Task statement.
Omit all pictures. Copy exactly the lines from the line containing "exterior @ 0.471" to the end of the listing, with both ends included.

Supplied information.
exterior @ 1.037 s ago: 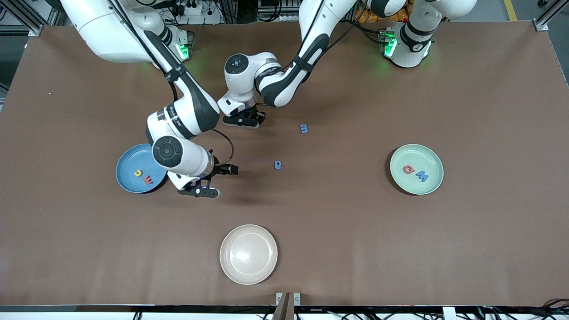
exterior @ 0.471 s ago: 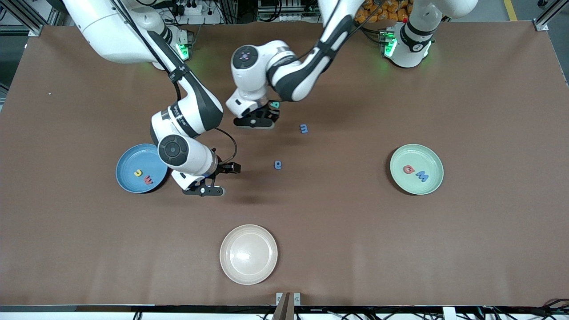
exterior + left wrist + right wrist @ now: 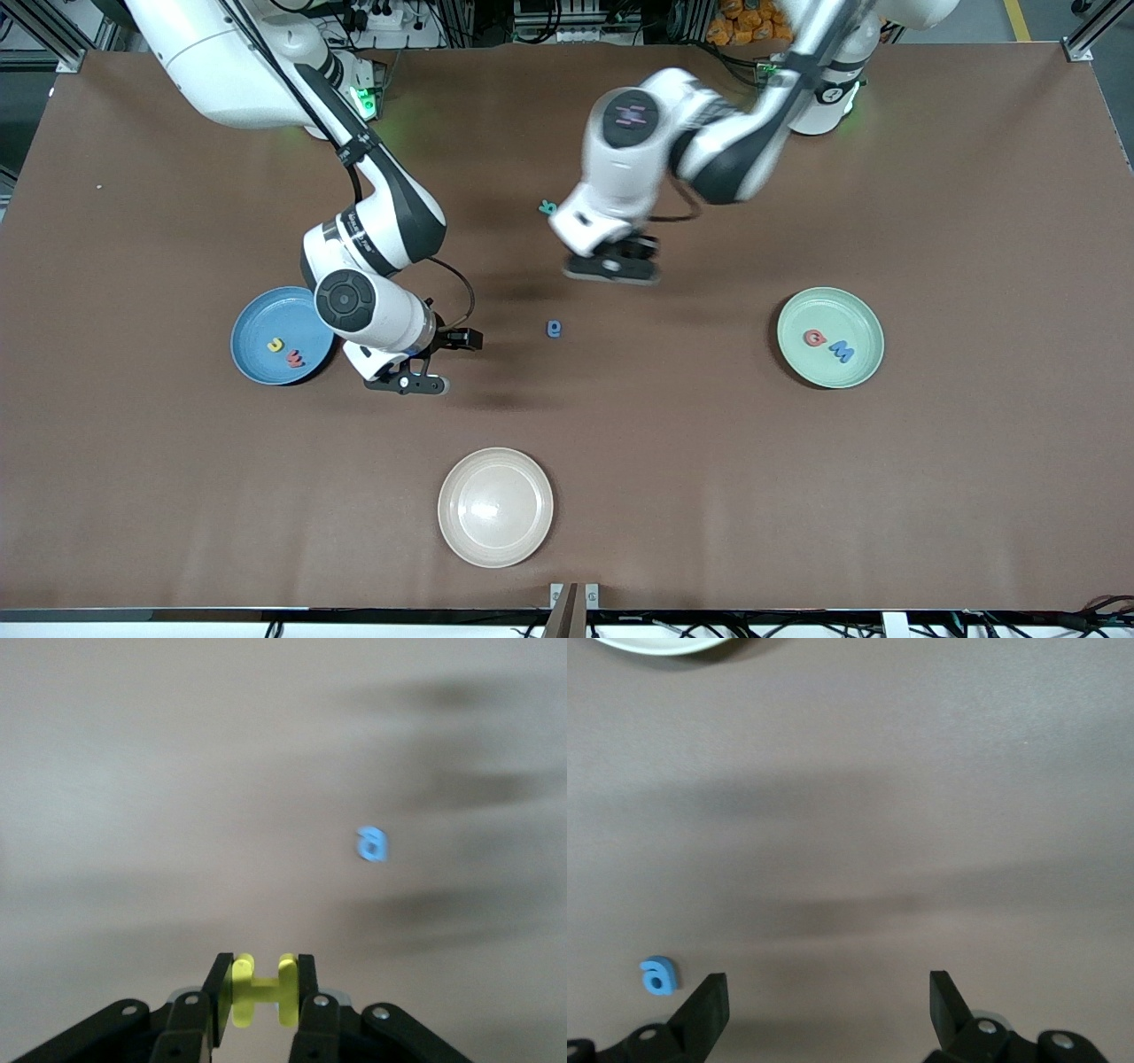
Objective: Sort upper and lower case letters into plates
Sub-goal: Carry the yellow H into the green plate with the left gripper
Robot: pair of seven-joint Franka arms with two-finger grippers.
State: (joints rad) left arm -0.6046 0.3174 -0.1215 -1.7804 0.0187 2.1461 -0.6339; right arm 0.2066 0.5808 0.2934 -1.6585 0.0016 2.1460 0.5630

Problem solution.
exterior @ 0.471 s ago: 
exterior + left wrist + right wrist @ now: 
Objective: Sort upper and lower case letters into plates
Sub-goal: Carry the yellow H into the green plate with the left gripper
Robot: pair of seven-joint Franka arms with two-finger grippers.
State: (joints rad) left arm -0.6046 0.3174 -0.1215 -1.7804 0.0187 2.1461 -0.6339; right arm 0.2066 0.5808 0.2934 -1.6585 0.0016 2.1460 0.5630

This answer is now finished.